Visually, the individual CI distributions now begin to look a lot more like actual probability curves. In the case of Figure 7-6, the estimates for incidents of unauthorized access form a curve that is decidedly positive, or right-skewed. In the case of the cost estimates in Figure 7-7, the skew is negative, or left-skewed.

So what insight does this visualization provide? These values are not confirmed actual values, but rather estimates based upon the judgment of the experts chosen to participate in the assessment. However, if you trust the expertise and experience of these participants, and you assume that the calibration exercises have succeeded in producing real 80 percent CIs for the risks and costs under consideration, then these curves can begin to function as a model for what the organization can expect. The graphs also provide valuable insight into how the experts collectively thought of the risks. In the case of estimated incidents, the most likely values are bunched to the left of the distribution, with a longer right tail. This would seem to indicate that the participants believed there could possibly be a large number of incidents during the year, but that they generally expected fewer to occur. In the case of cost per incident, the opposite held true. While the participants acknowledged the possibility that the costs of incidents could be low, the longer left tail indicated that they expected each incident to be rather expensive for the company.

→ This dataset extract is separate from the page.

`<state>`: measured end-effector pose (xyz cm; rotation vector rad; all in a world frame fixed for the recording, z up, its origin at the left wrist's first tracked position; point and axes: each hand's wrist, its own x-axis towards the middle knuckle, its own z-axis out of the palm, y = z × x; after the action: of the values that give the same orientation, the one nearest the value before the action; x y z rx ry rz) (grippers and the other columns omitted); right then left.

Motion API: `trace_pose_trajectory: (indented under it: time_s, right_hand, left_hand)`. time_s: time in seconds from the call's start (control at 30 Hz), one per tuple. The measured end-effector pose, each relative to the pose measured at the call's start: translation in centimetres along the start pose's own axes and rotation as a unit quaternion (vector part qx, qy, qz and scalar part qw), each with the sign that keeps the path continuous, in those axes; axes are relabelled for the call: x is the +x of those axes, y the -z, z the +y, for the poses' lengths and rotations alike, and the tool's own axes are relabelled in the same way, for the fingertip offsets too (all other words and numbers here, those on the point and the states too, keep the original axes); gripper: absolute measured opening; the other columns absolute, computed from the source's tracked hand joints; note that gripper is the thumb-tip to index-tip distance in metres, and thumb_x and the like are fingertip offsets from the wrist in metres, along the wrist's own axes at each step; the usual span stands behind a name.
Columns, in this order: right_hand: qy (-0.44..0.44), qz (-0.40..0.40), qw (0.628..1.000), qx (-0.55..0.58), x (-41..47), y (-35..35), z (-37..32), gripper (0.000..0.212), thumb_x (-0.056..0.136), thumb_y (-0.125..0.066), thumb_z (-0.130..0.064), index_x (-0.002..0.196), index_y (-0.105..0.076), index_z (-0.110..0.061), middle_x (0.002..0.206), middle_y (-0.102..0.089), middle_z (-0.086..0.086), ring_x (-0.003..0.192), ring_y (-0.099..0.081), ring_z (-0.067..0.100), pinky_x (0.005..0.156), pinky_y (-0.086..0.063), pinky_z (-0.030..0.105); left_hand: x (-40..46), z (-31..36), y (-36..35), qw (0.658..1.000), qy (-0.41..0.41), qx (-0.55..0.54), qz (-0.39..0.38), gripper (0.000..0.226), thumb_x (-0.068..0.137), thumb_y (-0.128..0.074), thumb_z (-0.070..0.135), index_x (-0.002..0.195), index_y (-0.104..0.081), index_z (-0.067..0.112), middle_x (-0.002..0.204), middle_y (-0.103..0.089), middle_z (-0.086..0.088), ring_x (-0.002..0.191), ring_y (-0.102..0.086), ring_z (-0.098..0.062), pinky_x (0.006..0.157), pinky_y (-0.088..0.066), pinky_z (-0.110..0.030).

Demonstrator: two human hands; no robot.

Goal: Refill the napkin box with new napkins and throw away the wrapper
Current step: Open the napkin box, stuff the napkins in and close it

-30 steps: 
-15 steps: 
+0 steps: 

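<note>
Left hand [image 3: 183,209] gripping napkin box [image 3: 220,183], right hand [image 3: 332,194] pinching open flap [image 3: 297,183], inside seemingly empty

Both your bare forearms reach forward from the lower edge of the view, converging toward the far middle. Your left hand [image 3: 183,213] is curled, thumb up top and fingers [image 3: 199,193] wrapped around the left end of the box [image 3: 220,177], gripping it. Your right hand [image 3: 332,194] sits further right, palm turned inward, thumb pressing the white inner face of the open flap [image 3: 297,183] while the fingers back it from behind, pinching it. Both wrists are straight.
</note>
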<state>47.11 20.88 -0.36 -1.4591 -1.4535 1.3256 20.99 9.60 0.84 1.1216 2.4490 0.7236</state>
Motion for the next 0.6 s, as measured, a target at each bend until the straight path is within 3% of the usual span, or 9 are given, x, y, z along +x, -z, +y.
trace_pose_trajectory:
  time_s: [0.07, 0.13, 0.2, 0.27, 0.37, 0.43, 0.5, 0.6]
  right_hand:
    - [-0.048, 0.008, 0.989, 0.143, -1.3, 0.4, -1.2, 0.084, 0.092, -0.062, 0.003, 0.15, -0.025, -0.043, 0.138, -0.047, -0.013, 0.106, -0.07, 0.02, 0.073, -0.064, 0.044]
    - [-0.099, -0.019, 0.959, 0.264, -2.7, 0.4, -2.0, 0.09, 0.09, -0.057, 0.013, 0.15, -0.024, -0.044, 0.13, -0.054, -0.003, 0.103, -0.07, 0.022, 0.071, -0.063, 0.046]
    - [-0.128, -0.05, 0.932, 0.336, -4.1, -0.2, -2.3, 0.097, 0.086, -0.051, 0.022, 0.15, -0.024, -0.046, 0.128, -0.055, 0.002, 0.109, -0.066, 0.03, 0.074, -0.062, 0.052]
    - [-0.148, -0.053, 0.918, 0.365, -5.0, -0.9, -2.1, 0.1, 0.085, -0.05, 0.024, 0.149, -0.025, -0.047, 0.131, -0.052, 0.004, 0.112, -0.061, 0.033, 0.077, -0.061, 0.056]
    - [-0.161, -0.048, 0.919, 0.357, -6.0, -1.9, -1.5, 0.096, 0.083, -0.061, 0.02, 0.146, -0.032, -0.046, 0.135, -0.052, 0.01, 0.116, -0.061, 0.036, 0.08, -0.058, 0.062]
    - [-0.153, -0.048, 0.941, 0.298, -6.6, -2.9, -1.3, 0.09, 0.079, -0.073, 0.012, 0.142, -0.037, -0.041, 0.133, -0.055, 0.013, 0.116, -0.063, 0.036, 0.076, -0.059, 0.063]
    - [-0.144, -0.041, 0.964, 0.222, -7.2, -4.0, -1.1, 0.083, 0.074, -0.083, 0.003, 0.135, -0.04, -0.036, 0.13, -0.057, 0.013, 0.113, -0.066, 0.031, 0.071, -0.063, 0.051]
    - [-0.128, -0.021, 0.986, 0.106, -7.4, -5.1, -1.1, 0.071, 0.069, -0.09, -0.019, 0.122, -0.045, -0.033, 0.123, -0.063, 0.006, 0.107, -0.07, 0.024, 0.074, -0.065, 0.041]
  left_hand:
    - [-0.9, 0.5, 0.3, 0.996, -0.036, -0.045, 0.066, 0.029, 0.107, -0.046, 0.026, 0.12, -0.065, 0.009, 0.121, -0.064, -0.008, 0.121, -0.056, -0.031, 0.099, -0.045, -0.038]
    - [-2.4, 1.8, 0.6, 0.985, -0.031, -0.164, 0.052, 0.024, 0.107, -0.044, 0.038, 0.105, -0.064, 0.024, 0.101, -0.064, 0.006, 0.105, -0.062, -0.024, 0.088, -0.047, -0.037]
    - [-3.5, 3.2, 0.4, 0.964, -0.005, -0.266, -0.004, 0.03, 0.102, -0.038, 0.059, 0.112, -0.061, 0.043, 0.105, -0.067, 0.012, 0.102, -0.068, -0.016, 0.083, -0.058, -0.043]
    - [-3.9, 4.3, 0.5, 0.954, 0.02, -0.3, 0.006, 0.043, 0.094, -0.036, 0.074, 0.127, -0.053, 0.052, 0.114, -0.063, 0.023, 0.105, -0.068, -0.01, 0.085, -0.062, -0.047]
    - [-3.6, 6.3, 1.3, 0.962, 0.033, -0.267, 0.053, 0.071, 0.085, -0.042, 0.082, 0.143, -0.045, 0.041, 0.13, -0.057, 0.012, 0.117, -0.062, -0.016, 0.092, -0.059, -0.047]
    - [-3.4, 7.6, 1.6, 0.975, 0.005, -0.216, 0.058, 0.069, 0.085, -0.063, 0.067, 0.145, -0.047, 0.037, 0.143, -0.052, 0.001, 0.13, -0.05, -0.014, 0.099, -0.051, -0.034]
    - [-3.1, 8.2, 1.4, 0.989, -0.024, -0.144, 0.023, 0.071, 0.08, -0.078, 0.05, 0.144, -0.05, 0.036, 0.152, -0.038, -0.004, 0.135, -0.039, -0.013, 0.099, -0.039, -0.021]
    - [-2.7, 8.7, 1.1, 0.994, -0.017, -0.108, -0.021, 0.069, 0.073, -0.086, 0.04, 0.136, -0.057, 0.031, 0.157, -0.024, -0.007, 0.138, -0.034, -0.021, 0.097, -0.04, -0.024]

Figure 7-7. Triangle distribution for all participants’ estimates of incident cost

The purpose of this measurement project example was to describe how some of the metrics and techniques described in this book could be used even in the context of uncertain measurement analysis such as generalized risk assessments in situations of uncertainty about true probabilities and costs. As these measurement projects are then coordinated and added to a continual security improvement program, your organization can collect actual values for these estimates over time and add them to the assessment model. Actual probability distributions can then be compared to expert estimated distributions and factored back into the calibration exercises for the assessment. You’ll never know the actual risk values when making future predictions, but your predictive power for estimating those risk values and for basing decisions upon your estimates can nevertheless become highly sophisticated.

SMP: Internal Vulnerability Assessment

The next few projects are less complex than the previous example of an alternative general risk assessment, primarily because they involve relatively straightforward data collection and analysis. The need to calibrate and interpret the data sources is less onerous in these cases, because most of the work can be automated. This is not to say, however, that blind dependence on automated data is recommended. As I’ve said plenty of times before, you need to understand where your data is coming from and what you are doing with it if you are to be confident in the validity of your measurement results.

This next measurement project was an analysis of vulnerability data gathered during a security assessment of internal servers within a large public agency. Two groups of servers were assessed, each with its own administration team that was responsible for management, security, and maintenance of the machines. As part of a security improvement initiative instituted in response to new government rules, senior agency management mandated that internal system vulnerabilities be identified and mitigated according to a prioritized remediation plan. The GQM template for the resulting SMP is listed in Table 7-4.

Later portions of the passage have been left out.